How many lines in the listing include the string "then"? Reply with the number alone.

#### Record excerpts:
§

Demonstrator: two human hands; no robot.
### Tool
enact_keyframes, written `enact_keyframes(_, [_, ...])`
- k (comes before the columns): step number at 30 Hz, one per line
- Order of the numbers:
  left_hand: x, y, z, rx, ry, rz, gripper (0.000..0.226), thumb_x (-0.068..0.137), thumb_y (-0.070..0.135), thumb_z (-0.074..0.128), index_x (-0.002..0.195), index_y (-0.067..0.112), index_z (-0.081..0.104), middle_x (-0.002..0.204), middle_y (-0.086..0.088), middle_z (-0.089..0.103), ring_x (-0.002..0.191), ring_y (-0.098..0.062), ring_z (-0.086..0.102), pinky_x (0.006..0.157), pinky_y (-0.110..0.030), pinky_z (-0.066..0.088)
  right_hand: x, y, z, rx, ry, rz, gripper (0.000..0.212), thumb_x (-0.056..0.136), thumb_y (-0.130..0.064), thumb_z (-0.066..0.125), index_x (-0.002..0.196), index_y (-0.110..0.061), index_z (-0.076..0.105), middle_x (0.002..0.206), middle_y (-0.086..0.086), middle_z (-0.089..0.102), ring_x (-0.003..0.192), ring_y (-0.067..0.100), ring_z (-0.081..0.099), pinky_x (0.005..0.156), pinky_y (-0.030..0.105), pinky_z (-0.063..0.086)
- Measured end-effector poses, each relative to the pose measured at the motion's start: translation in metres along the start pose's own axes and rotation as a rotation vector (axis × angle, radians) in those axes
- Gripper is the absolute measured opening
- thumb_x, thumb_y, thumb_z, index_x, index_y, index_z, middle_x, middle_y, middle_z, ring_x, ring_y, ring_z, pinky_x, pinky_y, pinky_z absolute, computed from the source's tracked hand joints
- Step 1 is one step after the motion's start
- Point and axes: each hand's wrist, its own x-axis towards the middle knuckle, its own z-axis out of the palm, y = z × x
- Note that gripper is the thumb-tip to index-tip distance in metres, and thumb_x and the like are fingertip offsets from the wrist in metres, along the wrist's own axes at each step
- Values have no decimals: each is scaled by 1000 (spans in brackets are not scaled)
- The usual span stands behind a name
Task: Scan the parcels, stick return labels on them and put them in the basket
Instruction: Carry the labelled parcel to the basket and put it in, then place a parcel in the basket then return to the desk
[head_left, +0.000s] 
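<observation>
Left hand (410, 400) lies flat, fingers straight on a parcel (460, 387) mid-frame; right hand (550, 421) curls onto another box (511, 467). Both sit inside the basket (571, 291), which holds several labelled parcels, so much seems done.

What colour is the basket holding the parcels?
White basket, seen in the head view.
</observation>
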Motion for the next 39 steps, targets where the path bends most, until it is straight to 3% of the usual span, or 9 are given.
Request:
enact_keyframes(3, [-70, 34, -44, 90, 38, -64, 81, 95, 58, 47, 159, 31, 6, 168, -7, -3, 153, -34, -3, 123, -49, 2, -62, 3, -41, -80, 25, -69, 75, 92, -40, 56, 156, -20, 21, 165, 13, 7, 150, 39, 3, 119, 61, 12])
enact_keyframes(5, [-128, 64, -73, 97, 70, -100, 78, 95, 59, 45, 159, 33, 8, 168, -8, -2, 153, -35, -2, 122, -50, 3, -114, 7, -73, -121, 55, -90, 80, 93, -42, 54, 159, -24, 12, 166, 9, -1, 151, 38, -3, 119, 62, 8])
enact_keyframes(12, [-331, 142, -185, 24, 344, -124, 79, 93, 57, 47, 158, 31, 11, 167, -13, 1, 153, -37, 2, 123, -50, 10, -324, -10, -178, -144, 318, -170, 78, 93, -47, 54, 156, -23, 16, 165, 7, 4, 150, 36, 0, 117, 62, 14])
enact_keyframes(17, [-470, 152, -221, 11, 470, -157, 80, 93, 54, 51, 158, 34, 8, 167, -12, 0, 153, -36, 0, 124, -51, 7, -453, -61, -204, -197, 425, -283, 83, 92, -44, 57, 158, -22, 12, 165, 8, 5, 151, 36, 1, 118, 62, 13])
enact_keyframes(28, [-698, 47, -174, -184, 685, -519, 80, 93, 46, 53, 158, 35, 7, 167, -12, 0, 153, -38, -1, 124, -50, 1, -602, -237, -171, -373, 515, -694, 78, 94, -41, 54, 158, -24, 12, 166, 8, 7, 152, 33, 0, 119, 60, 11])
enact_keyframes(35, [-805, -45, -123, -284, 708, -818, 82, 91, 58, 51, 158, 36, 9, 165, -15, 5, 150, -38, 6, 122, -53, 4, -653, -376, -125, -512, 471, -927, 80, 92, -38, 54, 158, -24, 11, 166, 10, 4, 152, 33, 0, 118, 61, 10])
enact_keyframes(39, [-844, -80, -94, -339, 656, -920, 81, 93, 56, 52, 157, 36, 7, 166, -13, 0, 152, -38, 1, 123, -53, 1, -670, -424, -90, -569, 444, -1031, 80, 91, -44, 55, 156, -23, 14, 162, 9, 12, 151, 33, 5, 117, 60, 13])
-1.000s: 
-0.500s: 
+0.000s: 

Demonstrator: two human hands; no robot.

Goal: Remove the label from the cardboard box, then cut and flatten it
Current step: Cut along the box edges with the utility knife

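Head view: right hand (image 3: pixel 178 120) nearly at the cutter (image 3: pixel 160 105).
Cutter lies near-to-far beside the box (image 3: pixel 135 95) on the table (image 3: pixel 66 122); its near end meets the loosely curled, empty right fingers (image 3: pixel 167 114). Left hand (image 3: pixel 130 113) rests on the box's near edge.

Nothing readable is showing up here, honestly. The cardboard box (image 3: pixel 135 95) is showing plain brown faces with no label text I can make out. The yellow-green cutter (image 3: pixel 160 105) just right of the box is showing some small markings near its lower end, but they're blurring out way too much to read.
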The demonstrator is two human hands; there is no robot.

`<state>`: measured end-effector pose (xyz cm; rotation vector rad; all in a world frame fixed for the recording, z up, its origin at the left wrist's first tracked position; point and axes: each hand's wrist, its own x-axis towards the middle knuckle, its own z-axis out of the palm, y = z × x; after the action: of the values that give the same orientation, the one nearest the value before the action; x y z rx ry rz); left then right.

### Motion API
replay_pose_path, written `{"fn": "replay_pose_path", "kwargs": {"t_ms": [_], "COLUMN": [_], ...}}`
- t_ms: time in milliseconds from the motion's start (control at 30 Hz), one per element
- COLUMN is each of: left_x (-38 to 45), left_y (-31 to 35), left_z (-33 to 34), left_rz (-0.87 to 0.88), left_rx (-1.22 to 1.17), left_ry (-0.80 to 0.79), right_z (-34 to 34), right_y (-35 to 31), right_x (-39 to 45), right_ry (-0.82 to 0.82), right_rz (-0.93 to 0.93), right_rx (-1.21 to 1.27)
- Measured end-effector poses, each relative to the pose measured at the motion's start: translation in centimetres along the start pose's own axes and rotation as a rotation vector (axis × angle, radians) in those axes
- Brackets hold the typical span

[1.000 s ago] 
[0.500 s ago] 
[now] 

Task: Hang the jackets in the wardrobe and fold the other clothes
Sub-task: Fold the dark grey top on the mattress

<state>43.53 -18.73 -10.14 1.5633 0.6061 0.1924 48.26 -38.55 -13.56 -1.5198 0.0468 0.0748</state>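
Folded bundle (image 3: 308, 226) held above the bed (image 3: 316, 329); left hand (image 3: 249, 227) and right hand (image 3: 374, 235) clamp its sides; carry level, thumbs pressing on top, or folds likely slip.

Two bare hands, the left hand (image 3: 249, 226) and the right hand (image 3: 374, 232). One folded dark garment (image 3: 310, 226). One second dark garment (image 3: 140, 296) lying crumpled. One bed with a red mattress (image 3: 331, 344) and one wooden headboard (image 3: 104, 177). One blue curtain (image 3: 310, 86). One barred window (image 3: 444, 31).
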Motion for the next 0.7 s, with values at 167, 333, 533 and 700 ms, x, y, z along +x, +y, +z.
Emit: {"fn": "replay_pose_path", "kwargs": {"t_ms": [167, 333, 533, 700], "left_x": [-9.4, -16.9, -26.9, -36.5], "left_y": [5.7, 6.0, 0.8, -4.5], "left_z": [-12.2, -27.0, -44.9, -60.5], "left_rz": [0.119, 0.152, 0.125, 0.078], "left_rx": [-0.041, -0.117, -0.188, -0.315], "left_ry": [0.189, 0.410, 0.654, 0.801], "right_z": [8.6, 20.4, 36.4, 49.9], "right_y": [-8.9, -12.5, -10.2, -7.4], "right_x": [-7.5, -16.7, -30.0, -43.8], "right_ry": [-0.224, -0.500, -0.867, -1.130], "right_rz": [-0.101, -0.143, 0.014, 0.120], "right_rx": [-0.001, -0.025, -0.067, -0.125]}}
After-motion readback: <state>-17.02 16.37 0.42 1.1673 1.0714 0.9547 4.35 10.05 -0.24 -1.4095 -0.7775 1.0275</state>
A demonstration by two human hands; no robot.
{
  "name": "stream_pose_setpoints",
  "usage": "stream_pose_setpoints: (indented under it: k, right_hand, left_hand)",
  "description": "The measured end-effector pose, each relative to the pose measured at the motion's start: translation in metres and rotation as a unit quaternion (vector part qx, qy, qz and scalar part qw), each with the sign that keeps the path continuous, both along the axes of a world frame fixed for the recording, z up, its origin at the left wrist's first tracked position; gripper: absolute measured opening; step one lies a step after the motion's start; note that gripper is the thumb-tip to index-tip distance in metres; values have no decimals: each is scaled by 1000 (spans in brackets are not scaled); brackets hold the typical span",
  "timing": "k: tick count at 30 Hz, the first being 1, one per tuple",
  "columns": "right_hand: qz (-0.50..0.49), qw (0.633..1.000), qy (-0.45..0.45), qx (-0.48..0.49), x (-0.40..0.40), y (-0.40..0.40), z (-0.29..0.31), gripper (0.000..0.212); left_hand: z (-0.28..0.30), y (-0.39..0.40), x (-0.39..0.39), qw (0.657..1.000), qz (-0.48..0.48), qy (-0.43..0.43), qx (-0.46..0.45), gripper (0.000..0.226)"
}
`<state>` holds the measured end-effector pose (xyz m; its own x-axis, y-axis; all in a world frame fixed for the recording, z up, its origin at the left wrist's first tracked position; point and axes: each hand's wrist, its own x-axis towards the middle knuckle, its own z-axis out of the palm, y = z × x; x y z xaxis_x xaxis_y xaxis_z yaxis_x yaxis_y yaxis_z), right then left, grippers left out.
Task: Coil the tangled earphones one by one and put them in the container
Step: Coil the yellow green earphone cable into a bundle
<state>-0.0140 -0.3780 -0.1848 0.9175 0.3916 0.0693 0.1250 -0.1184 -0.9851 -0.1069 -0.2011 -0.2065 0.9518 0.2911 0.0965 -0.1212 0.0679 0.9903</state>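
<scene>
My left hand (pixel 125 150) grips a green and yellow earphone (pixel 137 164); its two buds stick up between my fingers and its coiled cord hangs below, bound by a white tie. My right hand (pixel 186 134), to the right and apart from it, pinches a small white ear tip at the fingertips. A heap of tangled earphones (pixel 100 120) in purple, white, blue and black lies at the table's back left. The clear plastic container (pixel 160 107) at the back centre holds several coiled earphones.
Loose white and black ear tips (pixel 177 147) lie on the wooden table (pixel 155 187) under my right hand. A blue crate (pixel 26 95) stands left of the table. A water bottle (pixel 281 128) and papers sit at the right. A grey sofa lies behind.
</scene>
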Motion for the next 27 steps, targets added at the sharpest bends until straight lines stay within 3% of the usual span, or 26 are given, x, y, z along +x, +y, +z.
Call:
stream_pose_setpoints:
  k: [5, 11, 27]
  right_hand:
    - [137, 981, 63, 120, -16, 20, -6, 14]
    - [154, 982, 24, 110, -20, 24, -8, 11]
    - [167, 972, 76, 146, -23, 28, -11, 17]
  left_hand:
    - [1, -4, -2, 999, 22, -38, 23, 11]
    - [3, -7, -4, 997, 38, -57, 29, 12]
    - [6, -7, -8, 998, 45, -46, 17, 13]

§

#### Response below:
4